--- DIRECTIONS ---
Everything in the records below goes into the copy exactly, except the pictures.

--- INFORMATION SHOWN ---

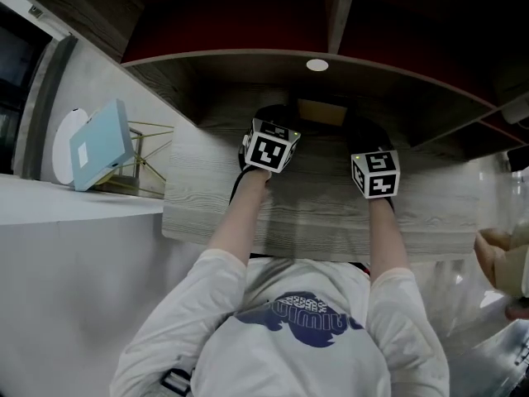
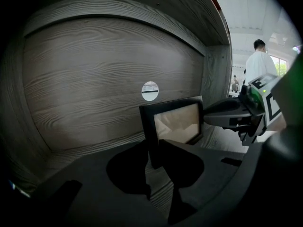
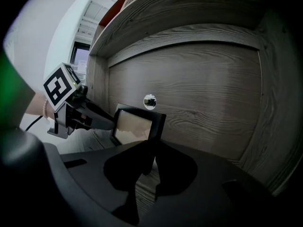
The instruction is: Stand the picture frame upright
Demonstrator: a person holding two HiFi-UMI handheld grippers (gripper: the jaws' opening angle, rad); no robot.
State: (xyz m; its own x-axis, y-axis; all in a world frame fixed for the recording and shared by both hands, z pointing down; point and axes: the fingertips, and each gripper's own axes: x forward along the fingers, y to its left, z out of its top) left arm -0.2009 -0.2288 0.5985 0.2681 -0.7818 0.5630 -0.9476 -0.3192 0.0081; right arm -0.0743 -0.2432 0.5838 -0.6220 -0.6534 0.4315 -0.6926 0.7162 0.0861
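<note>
Presently the picture frame (image 2: 176,126) stands upright on the table (image 1: 331,222), deep in a wooden alcove and near the rear panel (image 2: 85,79). Left gripper (image 2: 152,151): fingers closed on the frame's left edge. Right gripper (image 3: 149,159): fingers closed on the frame's right edge. A round white disc (image 2: 150,91) sits on the panel just above the frame.
</note>
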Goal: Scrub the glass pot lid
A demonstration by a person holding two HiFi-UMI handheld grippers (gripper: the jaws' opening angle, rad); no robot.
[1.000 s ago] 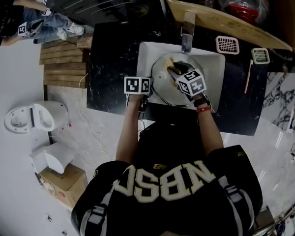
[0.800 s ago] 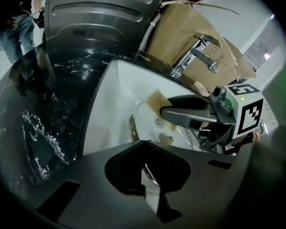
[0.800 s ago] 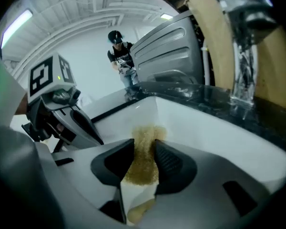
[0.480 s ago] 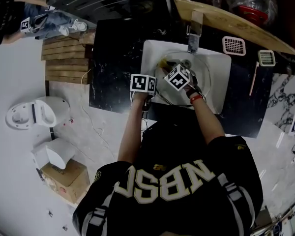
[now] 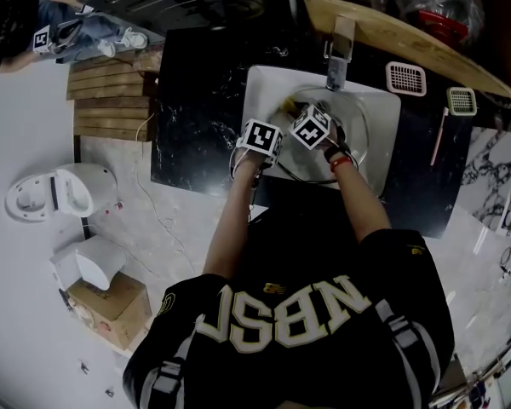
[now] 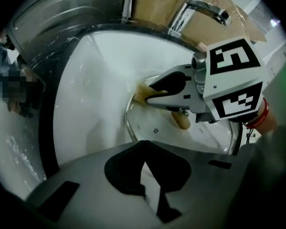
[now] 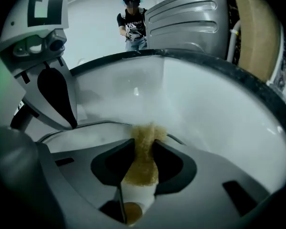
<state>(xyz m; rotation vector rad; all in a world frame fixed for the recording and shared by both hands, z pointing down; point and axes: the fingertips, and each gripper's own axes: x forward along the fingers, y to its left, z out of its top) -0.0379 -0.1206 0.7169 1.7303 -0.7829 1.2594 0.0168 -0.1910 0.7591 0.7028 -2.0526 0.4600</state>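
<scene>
Lid [image 5: 353, 139] now lies low in the sink [image 5: 383, 109], below the tap [image 5: 339, 54] at the basin's 12 o'clock. A second ago it showed in the head view as a fuller, brighter disc, and it has since sunk and tipped as both hands came down into the basin. The left gripper [image 6: 142, 146] has slid in from the sink's 9 o'clock wall to the lid's 8 o'clock rim. Its jaws are pressed together just where that rim runs in between them, so I judge it is pinching the rim to steady the glass. The right gripper [image 7: 144, 149] has rolled over and dropped toward the lid's 10 o'clock part, jaws pinching the sponge [image 7: 144, 128], whose tip sits at the rim there. By my reading, scrubbing is under way at that edge, with most of the glass yet to be covered.
</scene>
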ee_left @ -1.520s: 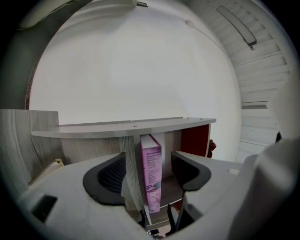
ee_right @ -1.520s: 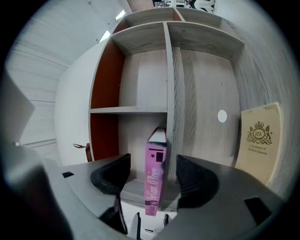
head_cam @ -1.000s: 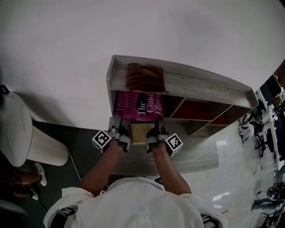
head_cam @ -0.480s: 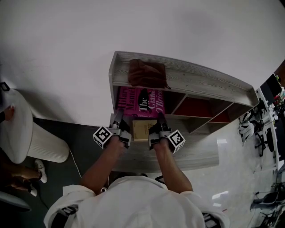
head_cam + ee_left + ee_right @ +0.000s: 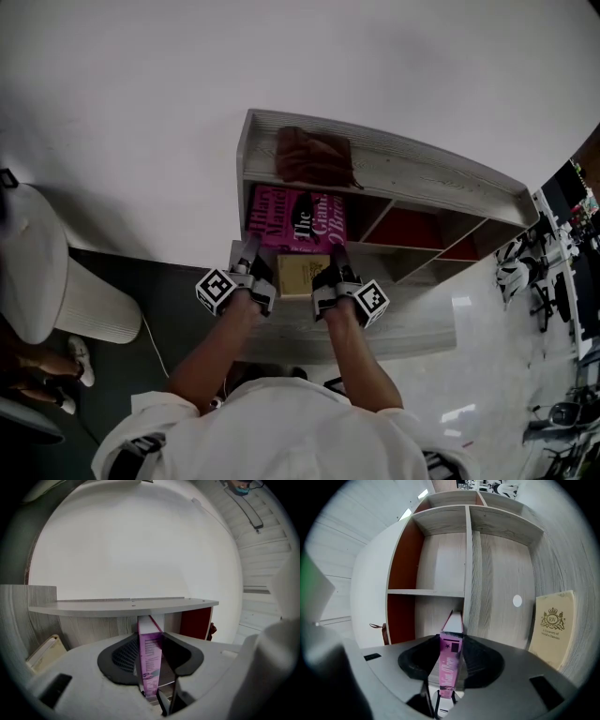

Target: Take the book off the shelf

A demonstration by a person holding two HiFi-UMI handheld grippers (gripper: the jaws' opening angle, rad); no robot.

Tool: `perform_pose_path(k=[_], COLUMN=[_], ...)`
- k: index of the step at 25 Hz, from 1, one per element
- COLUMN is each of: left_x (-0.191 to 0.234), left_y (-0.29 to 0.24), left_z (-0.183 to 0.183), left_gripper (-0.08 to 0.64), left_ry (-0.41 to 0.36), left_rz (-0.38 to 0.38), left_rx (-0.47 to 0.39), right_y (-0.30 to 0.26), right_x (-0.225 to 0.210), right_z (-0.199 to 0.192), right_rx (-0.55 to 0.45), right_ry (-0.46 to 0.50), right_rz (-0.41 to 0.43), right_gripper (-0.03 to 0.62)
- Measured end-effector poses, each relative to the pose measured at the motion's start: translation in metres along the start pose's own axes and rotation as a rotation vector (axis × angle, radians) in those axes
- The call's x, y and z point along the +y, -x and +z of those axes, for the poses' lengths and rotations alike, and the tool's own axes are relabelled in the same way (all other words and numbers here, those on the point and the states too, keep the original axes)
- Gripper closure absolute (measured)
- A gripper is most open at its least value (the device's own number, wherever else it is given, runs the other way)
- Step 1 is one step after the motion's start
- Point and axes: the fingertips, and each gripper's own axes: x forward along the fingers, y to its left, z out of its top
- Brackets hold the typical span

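A pink book (image 5: pixel 295 217) with black and white lettering stands face-out in the left compartment of the pale wooden shelf (image 5: pixel 422 175). My left gripper (image 5: pixel 251 251) grips its lower left corner, and the book's pink edge (image 5: pixel 150 660) is clamped between the dark pads. My right gripper (image 5: pixel 337 253) holds the lower right corner, with the pink edge (image 5: pixel 450 665) squeezed between its pads. Both sets of jaws have just been closing on the book. The book stays inside the shelf.
A tan book (image 5: pixel 302 274) lies on the lower ledge between my hands; it also shows as a tan book (image 5: pixel 553 625) at the right. A brown cloth (image 5: pixel 314 157) sits on the shelf top. A white seat (image 5: pixel 37 272) stands left, equipment (image 5: pixel 525 267) right.
Both grippers have stayed at the pink book's lower corners, and their jaws look narrower around it. The book and shelf have not moved; only the head view has shifted a little.
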Motion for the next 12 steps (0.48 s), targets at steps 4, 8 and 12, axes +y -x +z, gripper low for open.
perform_pose_path(k=[4, 8, 12], left_x=[-0.001, -0.003, -0.012], left_y=[0.007, 0.012, 0.019], left_z=[-0.001, 0.0, -0.003], left_gripper=[0.399, 0.4, 0.4], left_ry=[0.008, 0.014, 0.013], left_rz=[-0.002, -0.015, -0.024], left_rx=[0.003, 0.014, 0.024], right_y=[0.01, 0.017, 0.025], right_x=[0.001, 0.008, 0.013], right_z=[-0.002, -0.005, -0.008], right_rx=[-0.01, -0.018, -0.026], right_ry=[0.011, 0.025, 0.026], right_rz=[0.0, 0.013, 0.026], right_gripper=[0.44, 0.441, 0.44])
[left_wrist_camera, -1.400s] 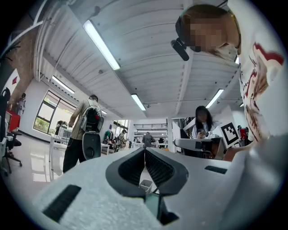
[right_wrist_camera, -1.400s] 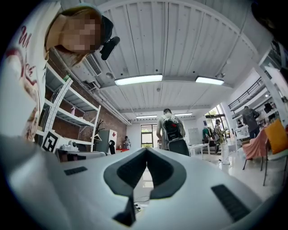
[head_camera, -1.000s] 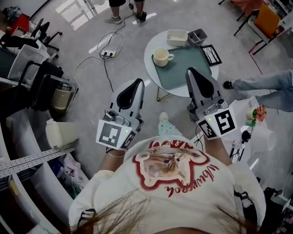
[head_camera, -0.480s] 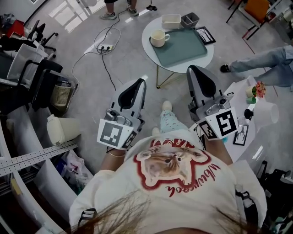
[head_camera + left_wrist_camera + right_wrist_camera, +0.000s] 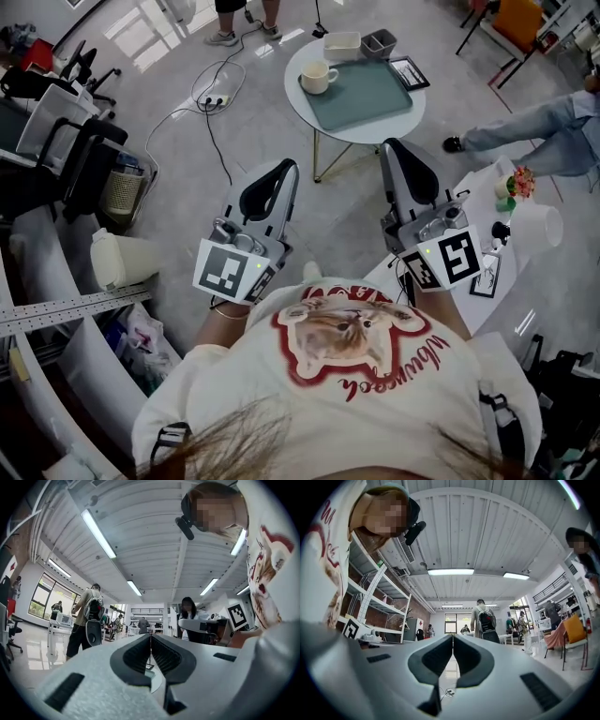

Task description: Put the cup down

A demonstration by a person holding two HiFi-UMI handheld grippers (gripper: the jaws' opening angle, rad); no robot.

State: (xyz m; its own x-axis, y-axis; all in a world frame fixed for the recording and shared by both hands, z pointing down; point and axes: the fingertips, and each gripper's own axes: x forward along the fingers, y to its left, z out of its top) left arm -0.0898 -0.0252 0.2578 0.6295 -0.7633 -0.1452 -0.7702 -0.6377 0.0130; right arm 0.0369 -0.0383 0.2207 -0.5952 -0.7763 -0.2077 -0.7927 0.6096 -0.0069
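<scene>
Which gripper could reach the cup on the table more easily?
Marginally the left gripper: the cup stands at the tray's left end, on its side. Both it and the right gripper are shut, empty.

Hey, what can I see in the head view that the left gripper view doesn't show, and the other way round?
Only the head view shows the cup on the round table with the green tray. Only the left gripper view shows ceiling light strips and the left gripper with its jaws pressed together on nothing. Both show that gripper and the marker cube of the right gripper.
</scene>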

--- RESULT OF THIS EXERCISE ---
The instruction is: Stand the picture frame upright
Demonstrator: a person holding two HiFi-UMI handheld grippers (gripper: the jaws' opening angle, rad); no robot.
State: (xyz m; its own x-axis, y-axis; all in a world frame fixed for the recording and shared by both hands, z pointing down; point and axes: the fingertips, and each gripper's own axes: x forward along the fingers, y to its left, z out of its top) left arm -0.2009 -0.2288 0.5985 0.2681 -0.7818 0.5630 -0.9476 -0.3192 0.0081; right arm -0.0743 -0.2432 0.5838 -0.6220 -0.6534 0.4315 -0.6926 0.7162 0.0861
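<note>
Presently the picture frame (image 2: 176,126) stands upright on the table (image 1: 331,222), deep in a wooden alcove and near the rear panel (image 2: 85,79). Left gripper (image 2: 152,151): fingers closed on the frame's left edge. Right gripper (image 3: 149,159): fingers closed on the frame's right edge. A round white disc (image 2: 150,91) sits on the panel just above the frame.
</note>
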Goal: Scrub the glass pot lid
A demonstration by a person holding two HiFi-UMI handheld grippers (gripper: the jaws' opening angle, rad); no robot.
[1.000 s ago] 
[0.800 s ago] 
[0.800 s ago] 
[0.480 s ago] 
[now] 
[now] 
[now] 
<state>(xyz m; rotation vector rad; all in a world frame fixed for the recording and shared by both hands, z pointing down; point and axes: the fingertips, and each gripper's own axes: x forward along the fingers, y to its left, z out of its top) -0.0379 -0.1206 0.7169 1.7303 -0.7829 1.2594 0.0168 -0.1910 0.7591 0.7028 -2.0526 0.4600</state>
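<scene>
Lid [image 5: 353, 139] now lies low in the sink [image 5: 383, 109], below the tap [image 5: 339, 54] at the basin's 12 o'clock. A second ago it showed in the head view as a fuller, brighter disc, and it has since sunk and tipped as both hands came down into the basin. The left gripper [image 6: 142, 146] has slid in from the sink's 9 o'clock wall to the lid's 8 o'clock rim. Its jaws are pressed together just where that rim runs in between them, so I judge it is pinching the rim to steady the glass. The right gripper [image 7: 144, 149] has rolled over and dropped toward the lid's 10 o'clock part, jaws pinching the sponge [image 7: 144, 128], whose tip sits at the rim there. By my reading, scrubbing is under way at that edge, with most of the glass yet to be covered.
</scene>
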ee_left @ -1.520s: 
ee_right @ -1.520s: 
head_cam @ -1.000s: 
head_cam @ -0.480s: 
head_cam + ee_left + ee_right @ +0.000s: 

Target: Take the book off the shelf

A demonstration by a person holding two HiFi-UMI handheld grippers (gripper: the jaws' opening angle, rad); no robot.

Tool: `perform_pose_path(k=[_], COLUMN=[_], ...)`
- k: index of the step at 25 Hz, from 1, one per element
- COLUMN is each of: left_x (-0.191 to 0.234), left_y (-0.29 to 0.24), left_z (-0.183 to 0.183), left_gripper (-0.08 to 0.64), left_ry (-0.41 to 0.36), left_rz (-0.38 to 0.38), left_rx (-0.47 to 0.39), right_y (-0.30 to 0.26), right_x (-0.225 to 0.210), right_z (-0.199 to 0.192), right_rx (-0.55 to 0.45), right_ry (-0.46 to 0.50), right_rz (-0.41 to 0.43), right_gripper (-0.03 to 0.62)
- Measured end-effector poses, each relative to the pose measured at the motion's start: translation in metres along the start pose's own axes and rotation as a rotation vector (axis × angle, radians) in those axes
- The call's x, y and z point along the +y, -x and +z of those axes, for the poses' lengths and rotations alike, and the tool's own axes are relabelled in the same way (all other words and numbers here, those on the point and the states too, keep the original axes)
- Gripper closure absolute (measured)
- A gripper is most open at its least value (the device's own number, wherever else it is given, runs the other way)
- Step 1 is one step after the motion's start
- Point and axes: the fingertips, and each gripper's own axes: x forward along the fingers, y to its left, z out of its top
- Brackets hold the typical span

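A pink book (image 5: pixel 295 217) with black and white lettering stands face-out in the left compartment of the pale wooden shelf (image 5: pixel 422 175). My left gripper (image 5: pixel 251 251) grips its lower left corner, and the book's pink edge (image 5: pixel 150 660) is clamped between the dark pads. My right gripper (image 5: pixel 337 253) holds the lower right corner, with the pink edge (image 5: pixel 450 665) squeezed between its pads. Both sets of jaws have just been closing on the book. The book stays inside the shelf.
A tan book (image 5: pixel 302 274) lies on the lower ledge between my hands; it also shows as a tan book (image 5: pixel 553 625) at the right. A brown cloth (image 5: pixel 314 157) sits on the shelf top. A white seat (image 5: pixel 37 272) stands left, equipment (image 5: pixel 525 267) right.
Both grippers have stayed at the pink book's lower corners, and their jaws look narrower around it. The book and shelf have not moved; only the head view has shifted a little.
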Motion for the next 12 steps (0.48 s), targets at steps 4, 8 and 12, axes +y -x +z, gripper low for open.
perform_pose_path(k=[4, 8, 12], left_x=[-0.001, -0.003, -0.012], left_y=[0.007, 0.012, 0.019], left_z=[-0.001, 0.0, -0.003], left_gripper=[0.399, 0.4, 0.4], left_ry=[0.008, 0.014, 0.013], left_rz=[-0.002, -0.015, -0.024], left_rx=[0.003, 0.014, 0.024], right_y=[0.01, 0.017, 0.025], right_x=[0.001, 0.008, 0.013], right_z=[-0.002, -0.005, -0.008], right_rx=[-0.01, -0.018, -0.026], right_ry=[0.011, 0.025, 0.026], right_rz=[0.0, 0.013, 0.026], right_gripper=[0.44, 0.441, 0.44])
[left_wrist_camera, -1.400s] 
[right_wrist_camera, -1.400s] 
[head_camera, -1.000s] 
[head_camera, -0.480s] 
[head_camera + left_wrist_camera + right_wrist_camera, +0.000s] 

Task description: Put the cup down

A demonstration by a person holding two HiFi-UMI handheld grippers (gripper: the jaws' opening angle, rad); no robot.

State: (xyz m; its own x-axis, y-axis; all in a world frame fixed for the recording and shared by both hands, z pointing down; point and axes: the fingertips, and each gripper's own axes: x forward along the fingers, y to its left, z out of its top) left arm -0.0898 -0.0252 0.2578 0.6295 -0.7633 -0.1452 -0.7702 -0.6377 0.0130; right arm 0.0369 -0.0383 0.2207 -0.5952 -0.7763 -0.2077 -0.7927 0.6096 -0.0069
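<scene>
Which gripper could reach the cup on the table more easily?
Marginally the left gripper: the cup stands at the tray's left end, on its side. Both it and the right gripper are shut, empty.

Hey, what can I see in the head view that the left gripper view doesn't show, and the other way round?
Only the head view shows the cup on the round table with the green tray. Only the left gripper view shows ceiling light strips and the left gripper with its jaws pressed together on nothing. Both show that gripper and the marker cube of the right gripper.
</scene>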

Nothing else is needed, and the exercise is over.